Although Dave was tempted to try for a kiss, he didn't think he ought to press his luck so far on the first date. Karkat had loosened up some while they'd been in the theater, but out here under the streetlight, he looked nervous again. The last thing Dave wanted to do was chase him away. “Okay then. I guess I'll see you later?”
A slow nod. “Yeah, later.” Karkat was stilted and contained again. Restricted, like a hermit crab stuck in a shell that was too tight. It wouldn't do. It wouldn't do at all. Dave had caught a few glimpses of the real Karkat tonight, and the sight made him hungry to see more.
Dave watched him walk away, admiring the view with a new goal in mind: he was going to get Karkat Vantas out of his shell if it was the last thing he did. Getting to rub him in Rose’s face at her wedding was only going to be a bonus.
---
* Never shuts up. Not even during movies. Especially during movies. Attention span of a gnat. From Texas. Doesn't know how to use a dryer. Finds me attractive. Probable brain damage. Funny. Charming. Obnoxious. Never takes off sunglasses. Olive Garden.
Karkat sighed and set down his pen. He'd tried his best to be as cordial as he knew how to be, and he still hadn't managed to last for the entire four hours without insulting his date. Multiple times. Oh well. At least Dave was apparently brain damaged enough to find rudeness terribly amusing (if the way he'd kept bugging Karkat during the movie had been any indication).
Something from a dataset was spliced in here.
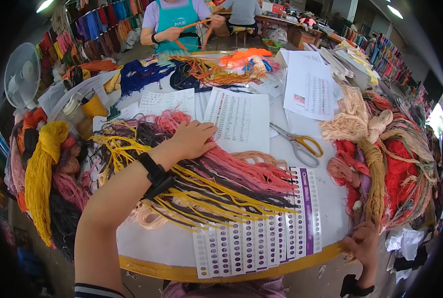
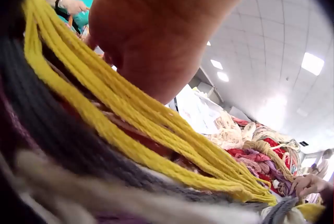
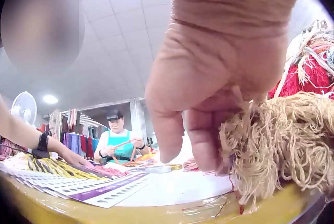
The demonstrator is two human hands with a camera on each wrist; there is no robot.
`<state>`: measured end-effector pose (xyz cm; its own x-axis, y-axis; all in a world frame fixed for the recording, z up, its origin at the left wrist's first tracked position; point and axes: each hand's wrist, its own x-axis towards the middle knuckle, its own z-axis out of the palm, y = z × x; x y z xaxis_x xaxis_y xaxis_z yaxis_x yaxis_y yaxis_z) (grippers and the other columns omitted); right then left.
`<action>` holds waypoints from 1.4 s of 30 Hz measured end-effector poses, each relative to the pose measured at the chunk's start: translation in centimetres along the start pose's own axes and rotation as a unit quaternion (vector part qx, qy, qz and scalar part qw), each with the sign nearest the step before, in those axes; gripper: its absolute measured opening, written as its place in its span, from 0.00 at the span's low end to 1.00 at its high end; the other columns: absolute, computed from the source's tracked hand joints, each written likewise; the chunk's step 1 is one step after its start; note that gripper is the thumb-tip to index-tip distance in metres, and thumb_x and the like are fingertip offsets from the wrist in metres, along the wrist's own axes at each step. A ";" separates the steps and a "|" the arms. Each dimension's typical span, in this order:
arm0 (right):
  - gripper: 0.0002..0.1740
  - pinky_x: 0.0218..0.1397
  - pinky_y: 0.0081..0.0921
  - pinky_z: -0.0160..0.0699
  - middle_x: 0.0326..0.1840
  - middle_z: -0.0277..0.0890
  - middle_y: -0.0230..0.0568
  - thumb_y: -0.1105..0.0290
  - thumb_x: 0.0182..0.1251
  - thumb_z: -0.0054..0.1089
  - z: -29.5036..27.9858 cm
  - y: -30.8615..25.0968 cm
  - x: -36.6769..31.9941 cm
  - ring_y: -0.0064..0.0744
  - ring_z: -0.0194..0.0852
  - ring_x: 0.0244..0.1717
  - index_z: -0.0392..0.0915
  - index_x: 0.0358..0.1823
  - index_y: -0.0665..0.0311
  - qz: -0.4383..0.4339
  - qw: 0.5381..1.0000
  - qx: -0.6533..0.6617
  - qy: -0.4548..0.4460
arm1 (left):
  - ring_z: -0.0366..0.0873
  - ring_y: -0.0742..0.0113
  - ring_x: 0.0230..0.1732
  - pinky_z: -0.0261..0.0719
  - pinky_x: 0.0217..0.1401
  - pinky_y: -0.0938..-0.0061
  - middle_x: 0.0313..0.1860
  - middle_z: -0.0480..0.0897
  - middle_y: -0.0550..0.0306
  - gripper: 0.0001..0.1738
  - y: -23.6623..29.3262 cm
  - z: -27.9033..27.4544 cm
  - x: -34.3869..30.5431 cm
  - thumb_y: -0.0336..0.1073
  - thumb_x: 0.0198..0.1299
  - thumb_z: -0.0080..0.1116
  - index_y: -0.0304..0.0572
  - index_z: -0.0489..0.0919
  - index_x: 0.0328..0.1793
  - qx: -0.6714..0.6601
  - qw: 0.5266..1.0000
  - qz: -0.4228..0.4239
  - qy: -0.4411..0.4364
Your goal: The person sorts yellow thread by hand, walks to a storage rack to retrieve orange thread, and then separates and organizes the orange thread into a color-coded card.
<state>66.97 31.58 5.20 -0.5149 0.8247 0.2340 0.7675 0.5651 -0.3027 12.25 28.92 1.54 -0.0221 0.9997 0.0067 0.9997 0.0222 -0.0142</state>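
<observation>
In the head view my left hand lies across a wide spread of yarn strands, its fingers stretched over the pink yarn. Yellow strands and dark grey ones fan out beside it; in the left wrist view the yellow yarn runs below the hand. The strands' right ends lie over punched card strips with rows of holes and purple bands. At the table's right edge, my right hand touches the loose end of a tan skein, thumb apart from the fingers. The right wrist view shows the tan yarn against its fingers.
Scissors with yellow-and-grey handles lie beyond the strands, near printed sheets. Colored skeins heap at the right, and a yellow skein hangs at the left. Across the table a person in a teal apron handles orange yarn.
</observation>
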 end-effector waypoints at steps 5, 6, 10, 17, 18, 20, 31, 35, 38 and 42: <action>0.11 0.71 0.45 0.51 0.19 0.72 0.35 0.69 0.36 0.71 0.0 -0.9 -0.6 0.36 0.73 0.37 0.75 0.13 0.62 -0.011 1.000 -0.006 -0.021 | 0.64 0.52 0.69 0.63 0.64 0.46 0.71 0.67 0.57 0.29 0.4 0.5 -0.3 0.52 0.66 0.49 0.50 0.67 0.70 -0.007 1.000 -0.016 0.015; 0.11 0.71 0.45 0.51 0.19 0.72 0.35 0.69 0.36 0.71 -0.1 -1.0 -0.9 0.36 0.73 0.37 0.75 0.13 0.62 -0.010 1.000 -0.008 -0.020 | 0.64 0.52 0.69 0.63 0.64 0.46 0.71 0.67 0.57 0.29 0.4 0.6 -0.4 0.52 0.66 0.49 0.50 0.67 0.70 -0.007 1.000 -0.015 0.017; 0.10 0.70 0.47 0.53 0.23 0.75 0.37 0.70 0.36 0.71 -0.2 -0.8 -2.2 0.41 0.75 0.43 0.77 0.18 0.63 -0.003 1.000 0.005 -0.023 | 0.64 0.52 0.69 0.64 0.64 0.47 0.70 0.68 0.56 0.26 0.5 -0.1 -2.1 0.51 0.65 0.51 0.47 0.73 0.64 0.005 0.998 0.005 0.063; 0.31 0.75 0.55 0.45 0.63 0.72 0.48 0.64 0.46 0.70 0.3 -2.4 -4.5 0.54 0.63 0.68 0.75 0.55 0.62 -0.069 0.997 -0.026 0.009 | 0.71 0.50 0.58 0.71 0.57 0.62 0.55 0.76 0.49 0.17 1.6 -4.9 -12.2 0.44 0.57 0.64 0.43 0.79 0.48 -0.069 0.979 0.084 0.172; 0.31 0.75 0.55 0.45 0.63 0.72 0.48 0.64 0.46 0.70 0.7 -2.3 -4.8 0.54 0.63 0.68 0.75 0.55 0.62 -0.070 0.997 -0.026 0.011 | 0.72 0.50 0.52 0.71 0.52 0.63 0.47 0.76 0.50 0.17 1.9 -5.3 -14.2 0.45 0.55 0.65 0.42 0.77 0.43 -0.089 0.988 0.043 0.122; 0.32 0.76 0.55 0.41 0.66 0.69 0.49 0.56 0.54 0.64 2.0 -2.1 -4.8 0.53 0.59 0.72 0.73 0.60 0.62 -0.095 0.992 -0.075 0.026 | 0.73 0.51 0.42 0.71 0.44 0.64 0.35 0.75 0.52 0.20 2.2 -5.6 -18.1 0.48 0.50 0.69 0.42 0.73 0.34 -0.117 0.993 -0.003 0.020; 0.28 0.74 0.54 0.47 0.64 0.70 0.55 0.66 0.58 0.46 6.0 -1.6 -3.1 0.56 0.64 0.68 0.72 0.60 0.70 -0.109 0.993 -0.036 0.016 | 0.68 0.44 0.49 0.70 0.49 0.61 0.41 0.70 0.43 0.35 1.6 -4.3 -27.7 0.58 0.34 0.78 0.39 0.69 0.29 -0.206 0.962 -0.048 -0.175; 0.28 0.71 0.55 0.52 0.62 0.72 0.56 0.62 0.62 0.43 6.5 -0.8 -2.6 0.60 0.65 0.66 0.73 0.59 0.70 -0.101 0.994 -0.041 -0.019 | 0.65 0.36 0.54 0.68 0.57 0.56 0.44 0.69 0.38 0.43 1.0 -3.7 -26.8 0.63 0.31 0.77 0.33 0.74 0.42 -0.191 0.940 -0.068 -0.276; 0.29 0.70 0.55 0.54 0.62 0.72 0.58 0.57 0.66 0.41 5.8 -0.6 -2.2 0.62 0.65 0.67 0.74 0.59 0.71 -0.085 0.994 -0.044 -0.048 | 0.63 0.28 0.58 0.66 0.62 0.50 0.49 0.68 0.31 0.55 1.1 -3.5 -26.0 0.65 0.32 0.74 0.27 0.70 0.57 -0.149 0.932 -0.065 -0.325; 0.30 0.71 0.54 0.54 0.63 0.72 0.54 0.53 0.67 0.42 5.7 -0.3 -2.0 0.60 0.65 0.67 0.75 0.59 0.70 -0.083 0.994 -0.029 -0.063 | 0.58 0.20 0.63 0.59 0.68 0.45 0.57 0.65 0.23 0.63 0.8 -2.6 -26.6 0.69 0.32 0.71 0.16 0.65 0.61 -0.147 0.948 -0.030 -0.282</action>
<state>65.61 29.88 -0.45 -0.6778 0.7183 0.1572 0.6863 0.6947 -0.2155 13.70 2.30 3.90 -0.0010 0.8433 -0.5374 0.9554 0.1595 0.2486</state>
He'd been surprised when Dave had actually asked if they could go on another date. Karkat knew he hadn't made the best impression, and yet Dave wanted to spend more time with him? He looked over his notes, trying to ignore the surge of happiness that filled him at the thought. It didn't mean anything: Dave was clearly an idiot, and after a few more days, Karkat was going to start on the offensive. Whatever meager promise there would have been in this fledgling romance, it was still doomed from the start: like all of Karkat's relationships.
Day 2:
It was all Dave could do to wait until the next day to pester Karkat. He didn't want to come off as too eager, after all. Didn't want to put Karkat off. But Dave was only so strong.
TG: so i was thinking TG: if youre not busy TG: we could go to the park this afternoon TG: watch the grifters and maybe get robbed TG: or you could come to my place and hang TG: is it too soon to do that? TG: asking for a friend TG: this is dave by the way TG: i dont know how many people youre talking to TG: not that its any of my business TG: i wouldnt want you up in my grill asking me who im talking to CG: IT IS SIX O'CLOCK IN THE MORNING ON SUNDAY. TG: yea and youre up anyway CG: BECAUSE YOU WOKE ME UP. WITH YOUR TEXTS. THAT YOU SENT JUST NOW. TG: oh shit sorry CG: IT'S FINE. I NEEDED TO GET UP ANYWAY. CG: YOU WANT TO HANG OUT WITH ME? WHY?
Dave frowned down at his phone. Was Karkat fishing for compliments or was he being serious?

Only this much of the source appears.